Work item — Lines with the word "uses" are the ones wanted. Copy each of them from the entries below.

Dataset excerpts —

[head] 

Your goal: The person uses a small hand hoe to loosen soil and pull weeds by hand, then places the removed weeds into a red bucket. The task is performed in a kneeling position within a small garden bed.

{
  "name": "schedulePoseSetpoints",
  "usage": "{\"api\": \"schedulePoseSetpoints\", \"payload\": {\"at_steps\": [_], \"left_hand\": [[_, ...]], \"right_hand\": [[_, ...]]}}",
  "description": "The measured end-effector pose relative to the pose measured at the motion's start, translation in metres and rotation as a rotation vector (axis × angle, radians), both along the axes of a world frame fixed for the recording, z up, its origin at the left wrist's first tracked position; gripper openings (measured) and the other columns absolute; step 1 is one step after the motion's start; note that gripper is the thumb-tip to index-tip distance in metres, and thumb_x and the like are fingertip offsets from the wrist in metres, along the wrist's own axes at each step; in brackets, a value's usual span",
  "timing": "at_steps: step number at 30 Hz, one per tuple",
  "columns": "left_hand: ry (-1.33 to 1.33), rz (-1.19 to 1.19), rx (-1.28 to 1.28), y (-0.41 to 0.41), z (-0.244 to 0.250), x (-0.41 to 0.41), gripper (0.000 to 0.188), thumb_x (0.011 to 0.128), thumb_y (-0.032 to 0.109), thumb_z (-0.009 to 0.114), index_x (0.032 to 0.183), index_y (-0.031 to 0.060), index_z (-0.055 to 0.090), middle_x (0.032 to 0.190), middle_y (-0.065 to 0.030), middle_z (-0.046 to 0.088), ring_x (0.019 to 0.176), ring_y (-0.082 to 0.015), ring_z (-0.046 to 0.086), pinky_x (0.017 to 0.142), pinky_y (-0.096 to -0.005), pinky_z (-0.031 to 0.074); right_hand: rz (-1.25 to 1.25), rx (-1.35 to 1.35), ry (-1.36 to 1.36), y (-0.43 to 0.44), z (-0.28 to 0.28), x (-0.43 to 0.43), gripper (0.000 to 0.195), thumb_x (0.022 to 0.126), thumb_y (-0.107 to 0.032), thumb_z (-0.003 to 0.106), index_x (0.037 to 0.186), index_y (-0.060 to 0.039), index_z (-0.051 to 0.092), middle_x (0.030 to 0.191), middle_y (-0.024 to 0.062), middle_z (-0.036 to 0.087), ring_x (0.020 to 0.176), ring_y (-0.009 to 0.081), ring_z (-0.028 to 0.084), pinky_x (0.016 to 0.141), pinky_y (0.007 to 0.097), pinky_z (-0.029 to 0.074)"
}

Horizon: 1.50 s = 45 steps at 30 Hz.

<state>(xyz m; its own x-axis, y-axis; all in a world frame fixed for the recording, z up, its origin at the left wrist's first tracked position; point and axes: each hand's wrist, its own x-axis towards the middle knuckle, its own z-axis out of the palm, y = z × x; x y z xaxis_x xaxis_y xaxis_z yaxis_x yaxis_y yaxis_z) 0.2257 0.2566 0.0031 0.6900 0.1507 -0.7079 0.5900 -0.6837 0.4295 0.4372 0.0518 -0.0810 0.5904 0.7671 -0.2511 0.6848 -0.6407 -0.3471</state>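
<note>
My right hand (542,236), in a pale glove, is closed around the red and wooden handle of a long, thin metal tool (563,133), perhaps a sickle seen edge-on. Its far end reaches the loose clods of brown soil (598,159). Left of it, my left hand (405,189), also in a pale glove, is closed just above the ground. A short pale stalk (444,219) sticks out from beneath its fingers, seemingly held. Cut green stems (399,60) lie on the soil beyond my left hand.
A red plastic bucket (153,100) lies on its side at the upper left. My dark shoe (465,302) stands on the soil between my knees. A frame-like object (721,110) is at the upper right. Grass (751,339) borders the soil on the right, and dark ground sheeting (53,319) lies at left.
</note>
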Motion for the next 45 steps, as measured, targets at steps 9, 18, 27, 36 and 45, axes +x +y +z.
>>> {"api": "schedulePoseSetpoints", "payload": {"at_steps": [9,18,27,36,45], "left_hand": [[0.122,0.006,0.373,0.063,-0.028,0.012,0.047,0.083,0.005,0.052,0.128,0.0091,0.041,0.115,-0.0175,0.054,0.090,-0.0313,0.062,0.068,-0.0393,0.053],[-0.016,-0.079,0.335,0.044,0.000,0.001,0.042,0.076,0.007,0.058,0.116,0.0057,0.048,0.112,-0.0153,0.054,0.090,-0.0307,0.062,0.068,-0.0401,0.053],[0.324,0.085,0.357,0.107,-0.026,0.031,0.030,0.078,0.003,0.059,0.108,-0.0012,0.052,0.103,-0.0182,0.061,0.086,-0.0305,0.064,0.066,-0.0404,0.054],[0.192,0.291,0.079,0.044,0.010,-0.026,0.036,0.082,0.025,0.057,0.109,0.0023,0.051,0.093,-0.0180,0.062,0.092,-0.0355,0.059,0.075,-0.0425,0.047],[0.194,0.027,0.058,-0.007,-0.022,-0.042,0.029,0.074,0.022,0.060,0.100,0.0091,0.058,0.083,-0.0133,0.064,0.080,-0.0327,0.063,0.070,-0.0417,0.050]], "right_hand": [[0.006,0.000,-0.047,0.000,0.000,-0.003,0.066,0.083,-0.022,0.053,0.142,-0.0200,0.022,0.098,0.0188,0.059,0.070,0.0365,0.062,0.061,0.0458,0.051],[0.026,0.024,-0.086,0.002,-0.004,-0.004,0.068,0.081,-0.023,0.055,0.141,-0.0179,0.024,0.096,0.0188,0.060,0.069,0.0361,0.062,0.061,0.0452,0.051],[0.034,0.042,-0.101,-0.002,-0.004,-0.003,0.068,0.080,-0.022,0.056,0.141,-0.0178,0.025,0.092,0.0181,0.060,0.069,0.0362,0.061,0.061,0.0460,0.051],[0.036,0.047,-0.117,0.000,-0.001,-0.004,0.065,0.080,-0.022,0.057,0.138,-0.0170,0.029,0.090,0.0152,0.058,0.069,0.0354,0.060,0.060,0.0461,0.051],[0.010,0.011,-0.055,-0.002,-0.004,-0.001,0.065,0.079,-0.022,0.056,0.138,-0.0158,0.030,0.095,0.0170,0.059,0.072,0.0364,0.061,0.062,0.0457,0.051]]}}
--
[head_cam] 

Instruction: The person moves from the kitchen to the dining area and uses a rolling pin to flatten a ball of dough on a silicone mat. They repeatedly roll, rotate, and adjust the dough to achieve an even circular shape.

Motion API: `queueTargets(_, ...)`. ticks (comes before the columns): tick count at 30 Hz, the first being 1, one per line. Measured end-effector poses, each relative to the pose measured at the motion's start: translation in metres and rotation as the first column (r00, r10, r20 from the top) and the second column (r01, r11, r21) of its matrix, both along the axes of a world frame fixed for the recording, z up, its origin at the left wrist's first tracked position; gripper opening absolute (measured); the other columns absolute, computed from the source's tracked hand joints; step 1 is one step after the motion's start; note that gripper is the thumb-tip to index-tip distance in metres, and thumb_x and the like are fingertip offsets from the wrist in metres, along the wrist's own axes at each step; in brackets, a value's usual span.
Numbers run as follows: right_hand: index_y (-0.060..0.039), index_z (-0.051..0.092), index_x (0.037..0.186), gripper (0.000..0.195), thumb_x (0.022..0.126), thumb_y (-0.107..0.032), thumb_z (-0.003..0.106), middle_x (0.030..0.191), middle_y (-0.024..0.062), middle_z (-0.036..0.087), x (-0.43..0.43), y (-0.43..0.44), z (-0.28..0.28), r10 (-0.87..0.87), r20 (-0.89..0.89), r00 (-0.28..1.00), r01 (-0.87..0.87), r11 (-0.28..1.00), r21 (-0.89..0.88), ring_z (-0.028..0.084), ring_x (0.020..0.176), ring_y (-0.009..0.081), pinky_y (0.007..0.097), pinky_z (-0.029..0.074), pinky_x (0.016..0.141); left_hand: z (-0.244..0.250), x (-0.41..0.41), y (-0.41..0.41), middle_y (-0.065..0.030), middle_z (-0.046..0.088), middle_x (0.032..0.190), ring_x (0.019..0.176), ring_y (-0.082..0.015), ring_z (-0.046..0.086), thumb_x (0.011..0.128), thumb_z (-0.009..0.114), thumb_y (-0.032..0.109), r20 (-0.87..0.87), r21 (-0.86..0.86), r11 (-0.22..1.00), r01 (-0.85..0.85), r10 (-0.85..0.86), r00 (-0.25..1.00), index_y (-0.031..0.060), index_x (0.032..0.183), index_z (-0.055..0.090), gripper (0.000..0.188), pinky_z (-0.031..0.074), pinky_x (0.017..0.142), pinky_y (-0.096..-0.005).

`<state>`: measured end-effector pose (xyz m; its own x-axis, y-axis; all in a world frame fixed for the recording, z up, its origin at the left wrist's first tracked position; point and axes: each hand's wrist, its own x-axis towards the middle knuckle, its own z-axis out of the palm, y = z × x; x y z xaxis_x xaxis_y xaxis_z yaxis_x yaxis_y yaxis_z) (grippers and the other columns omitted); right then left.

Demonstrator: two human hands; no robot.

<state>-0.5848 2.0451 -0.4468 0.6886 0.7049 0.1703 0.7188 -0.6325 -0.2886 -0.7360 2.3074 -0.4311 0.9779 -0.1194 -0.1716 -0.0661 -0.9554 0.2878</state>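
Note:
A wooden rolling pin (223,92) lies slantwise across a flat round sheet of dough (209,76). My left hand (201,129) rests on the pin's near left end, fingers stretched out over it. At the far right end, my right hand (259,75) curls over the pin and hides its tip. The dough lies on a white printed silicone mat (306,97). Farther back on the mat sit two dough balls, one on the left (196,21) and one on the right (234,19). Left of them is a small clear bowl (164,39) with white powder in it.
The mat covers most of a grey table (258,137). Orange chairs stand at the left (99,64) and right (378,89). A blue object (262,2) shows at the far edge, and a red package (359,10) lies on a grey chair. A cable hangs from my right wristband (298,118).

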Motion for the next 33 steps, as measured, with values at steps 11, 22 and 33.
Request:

Answer —
Your goal: The person uses a small hand hoe to loosen soil and pull weeds by hand, then places the removed weeds into a red bucket. The task is performed in a kneeling position within a small garden bed.
Instruction: The person moves from the kitchen to the dining area and uses a rolling pin to flatten a ball of dough on a silicone mat. They repeatedly roll, rotate, and adjust the dough to achieve an even circular shape.

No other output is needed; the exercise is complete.